DESCRIPTION OF THE TASK
All of the data below should come back exactly as written, minus its images.

COLLECTED MATERIAL

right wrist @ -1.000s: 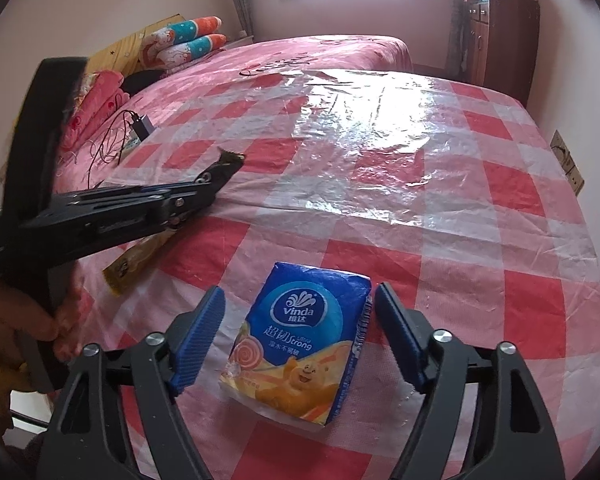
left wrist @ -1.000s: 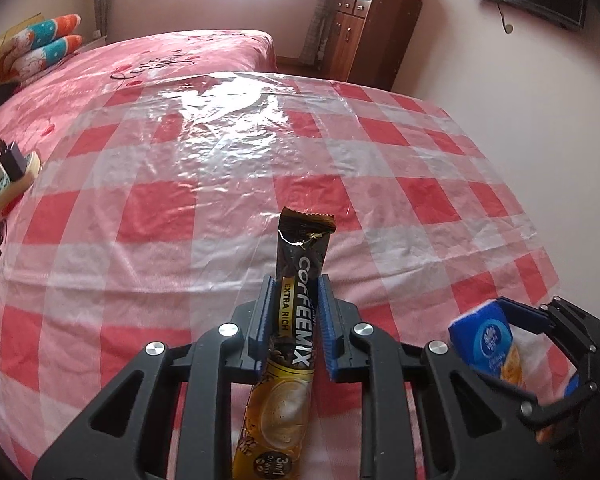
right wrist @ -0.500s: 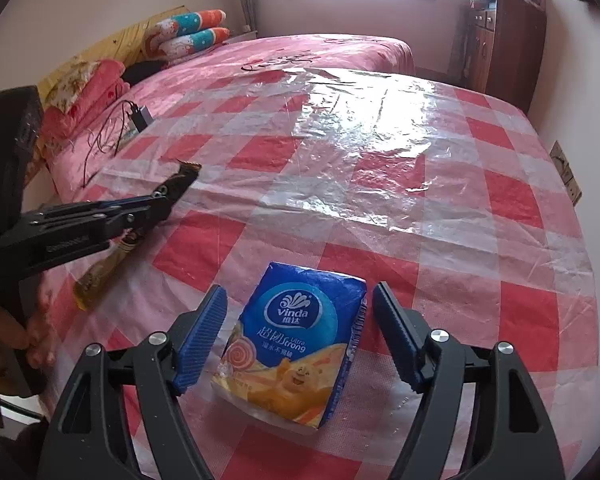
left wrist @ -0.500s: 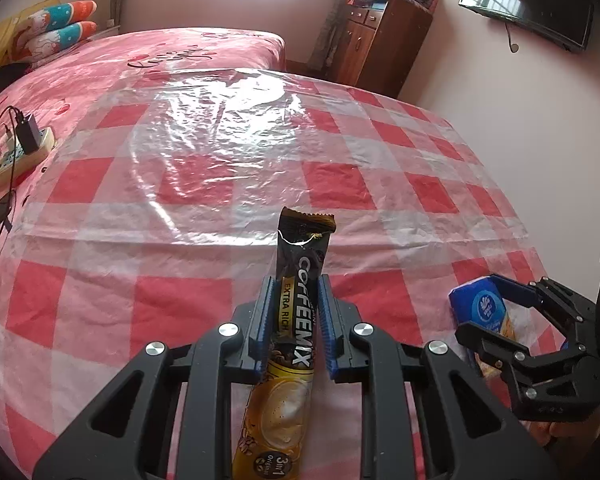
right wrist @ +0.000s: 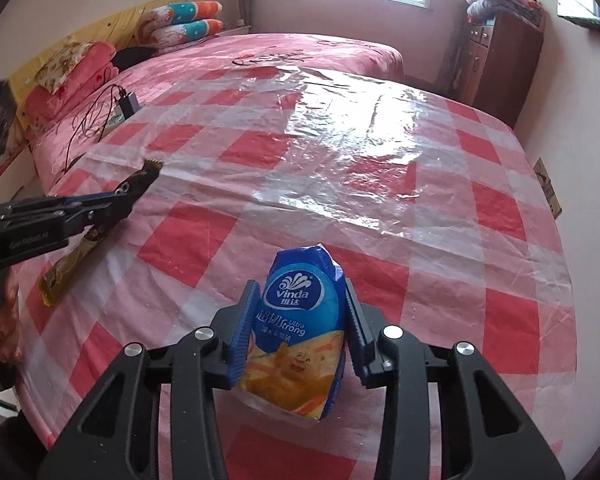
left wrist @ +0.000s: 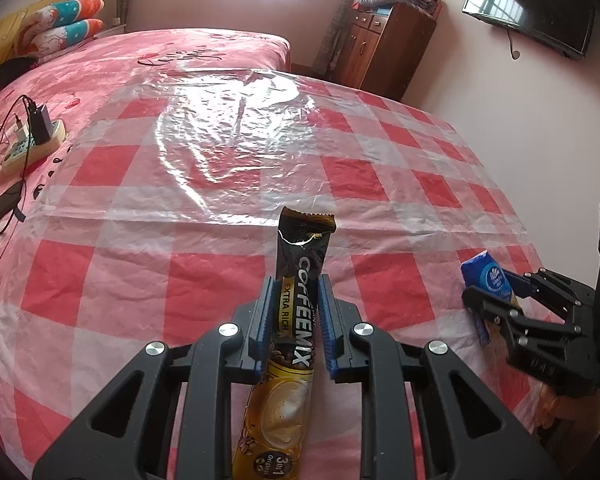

SOLUTION
right wrist @ -1.000s: 
left wrist @ -1.000s: 
right wrist @ -0.500s: 
left wrist @ -0.500s: 
right wrist @ +0.000s: 
left wrist @ +0.000s: 

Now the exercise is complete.